Está se estereotipando a imagem de que o Brasil é um país que tem uma sociedade injusta, com enfoques carregados sobre o tratamento dos índios, dos sem-terra, da violência urbana, dos meninos abandonados, das prostitutas meninas, da selvageria policial, da violação dos direitos humanos de uma terra onde existe uma efervescência social de contrastes assustadores e sem barreiras éticas.
O Brasil não merece esse julgamento. Mas estamos todos em estado de choque depois das cenas de selvageria em Diadema. Dir-se-á que esse episódio é um fato isolado e um acidente. Mas como justificá-lo depois de termos presenciado as tragédias dos meninos da Candelária, dos presos do Carandiru, dos massacres de Eldorado do Carajás, no Pará?
Não se sabe o quanto de mal esse crime hediondo fez ao Brasil. Na Europa, a TV pediu às famílias, antes de divulgar o episódio de Diadema, que retirassem as crianças da sala, tal a violência das cenas.
É inconcebível o que a televisão mostrou, aqueles homens indefesos apanhando e gritando, pedindo clemência e vida. Não tive olhos para continuar a ver essa barbaridade, nem sono para dormir, numa noite em que se pôde olhar a violência no seu aspecto mais primitivo e cruel.

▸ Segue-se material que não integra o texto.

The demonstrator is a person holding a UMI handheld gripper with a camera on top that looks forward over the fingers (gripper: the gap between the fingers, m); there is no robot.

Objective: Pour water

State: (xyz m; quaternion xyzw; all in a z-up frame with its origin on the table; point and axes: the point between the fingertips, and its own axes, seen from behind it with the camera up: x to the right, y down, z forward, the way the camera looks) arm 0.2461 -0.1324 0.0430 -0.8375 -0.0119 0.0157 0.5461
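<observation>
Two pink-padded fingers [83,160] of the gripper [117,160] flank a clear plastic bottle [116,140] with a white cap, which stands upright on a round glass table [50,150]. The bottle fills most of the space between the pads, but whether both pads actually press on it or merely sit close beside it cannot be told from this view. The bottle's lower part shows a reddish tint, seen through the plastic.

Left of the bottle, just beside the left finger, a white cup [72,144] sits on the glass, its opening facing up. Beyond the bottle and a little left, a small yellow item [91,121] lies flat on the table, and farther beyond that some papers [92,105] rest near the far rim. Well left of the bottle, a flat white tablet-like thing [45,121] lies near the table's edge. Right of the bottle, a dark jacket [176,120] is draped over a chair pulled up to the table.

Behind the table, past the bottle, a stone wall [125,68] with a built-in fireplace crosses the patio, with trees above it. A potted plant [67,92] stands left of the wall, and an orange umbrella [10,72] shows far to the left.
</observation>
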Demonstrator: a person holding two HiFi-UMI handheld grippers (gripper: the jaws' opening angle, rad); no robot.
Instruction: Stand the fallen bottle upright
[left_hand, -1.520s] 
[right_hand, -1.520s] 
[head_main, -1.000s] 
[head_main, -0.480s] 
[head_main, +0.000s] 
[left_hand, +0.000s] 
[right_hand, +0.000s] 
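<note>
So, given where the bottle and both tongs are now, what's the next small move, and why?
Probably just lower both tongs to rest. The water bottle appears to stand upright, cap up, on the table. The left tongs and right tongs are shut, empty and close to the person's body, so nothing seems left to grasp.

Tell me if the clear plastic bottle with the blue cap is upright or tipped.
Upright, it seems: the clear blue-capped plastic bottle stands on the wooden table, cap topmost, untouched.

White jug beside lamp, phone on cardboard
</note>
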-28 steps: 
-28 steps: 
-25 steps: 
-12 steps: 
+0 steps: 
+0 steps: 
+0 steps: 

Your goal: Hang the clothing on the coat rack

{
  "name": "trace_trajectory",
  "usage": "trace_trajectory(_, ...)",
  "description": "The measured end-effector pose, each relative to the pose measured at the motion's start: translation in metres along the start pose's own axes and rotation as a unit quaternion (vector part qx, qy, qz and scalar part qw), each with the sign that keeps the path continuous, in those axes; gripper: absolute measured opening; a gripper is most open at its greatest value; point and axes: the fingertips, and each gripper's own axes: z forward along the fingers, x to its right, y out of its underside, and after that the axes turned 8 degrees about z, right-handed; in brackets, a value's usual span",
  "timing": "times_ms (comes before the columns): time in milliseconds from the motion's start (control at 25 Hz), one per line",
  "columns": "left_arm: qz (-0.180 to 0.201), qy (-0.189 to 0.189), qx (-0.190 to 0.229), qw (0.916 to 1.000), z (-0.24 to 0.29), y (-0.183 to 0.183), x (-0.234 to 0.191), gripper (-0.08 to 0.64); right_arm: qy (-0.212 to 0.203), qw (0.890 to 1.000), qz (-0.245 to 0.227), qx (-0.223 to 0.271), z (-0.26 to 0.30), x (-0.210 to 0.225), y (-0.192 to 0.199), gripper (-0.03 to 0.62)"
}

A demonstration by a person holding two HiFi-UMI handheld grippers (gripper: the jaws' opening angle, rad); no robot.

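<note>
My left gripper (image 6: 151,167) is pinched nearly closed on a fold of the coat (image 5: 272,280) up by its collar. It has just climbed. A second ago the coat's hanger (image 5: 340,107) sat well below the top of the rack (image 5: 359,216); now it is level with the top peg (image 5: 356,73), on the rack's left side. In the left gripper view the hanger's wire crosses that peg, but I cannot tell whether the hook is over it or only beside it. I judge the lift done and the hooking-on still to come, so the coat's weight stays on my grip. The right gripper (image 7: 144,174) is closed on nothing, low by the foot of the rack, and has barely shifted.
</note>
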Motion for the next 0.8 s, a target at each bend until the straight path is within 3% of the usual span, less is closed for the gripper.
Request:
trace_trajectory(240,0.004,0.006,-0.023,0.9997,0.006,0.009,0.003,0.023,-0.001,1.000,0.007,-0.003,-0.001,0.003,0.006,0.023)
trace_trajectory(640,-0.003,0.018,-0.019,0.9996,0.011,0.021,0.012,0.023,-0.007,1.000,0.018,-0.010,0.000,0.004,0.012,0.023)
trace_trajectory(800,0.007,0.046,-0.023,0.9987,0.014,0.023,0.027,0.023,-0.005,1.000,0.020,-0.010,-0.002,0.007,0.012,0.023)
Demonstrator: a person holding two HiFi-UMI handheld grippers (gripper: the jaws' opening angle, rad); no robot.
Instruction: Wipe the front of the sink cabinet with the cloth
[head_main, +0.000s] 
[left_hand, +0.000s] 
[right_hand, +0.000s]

É preciso dizer que esse crime é de fazer qualquer um de nós chorar de vergonha, suspender a respiração e indagar: isso é possível acontecer, no mundo atual, em nosso país, nas barbas de nossas cidades? Não é fácil explicar e não há explicações.
Punir? Ninguém acredita em punições. Tomar medidas preventivas para que esses fatos não aconteçam? Nada nos estimula a pensar que não se repetirão, depois de terem se repetido tantos episódios de matança e de banditismo.
Façamos nossos atos de contrição e culpa. A violência no Brasil aumenta a cada dia. Não sei até onde contribui para isso a certeza da impunidade e o cotidiano da lei da selva, de termos uma legislação pela qual é impossível prender; os criminosos estão protegidos contra a sanção da lei, e o homicida pode defender-se solto, coisas da Constituição de 88.
O Brasil assinou em Nova York sua adesão ao Tratado de São José contra a tortura e penas cruéis. Mas de que adiantam essas intenções se estamos impotentes para assegurar às pessoas o direito à vida, à sociedade, o direito de viver em paz e, ao país, como um todo, de não ter sua reputação manchada pelo sangue da brutalidade e da selvageria? Coitado do Brasil perante o mundo, por obras de facínoras.
Não podemos ficar insensíveis para a necessidade de preservação dos valores maiores da humanidade: os direitos humanos. Mata-se, tortura-se, degrada-se. Assim fazem os bandidos, e muitos policiais pagos pelo Estado e pelo povo para dar segurança à sociedade. Em vez do cumprimento do seu dever, assassinam, roubam, saqueiam. A culpa é jogada de uns para outros, numa cadeia de Pilatos, lavando as mãos.
Eu não perdi a capacidade de indignar-me. Estou indignado. Peço socorro para o Brasil.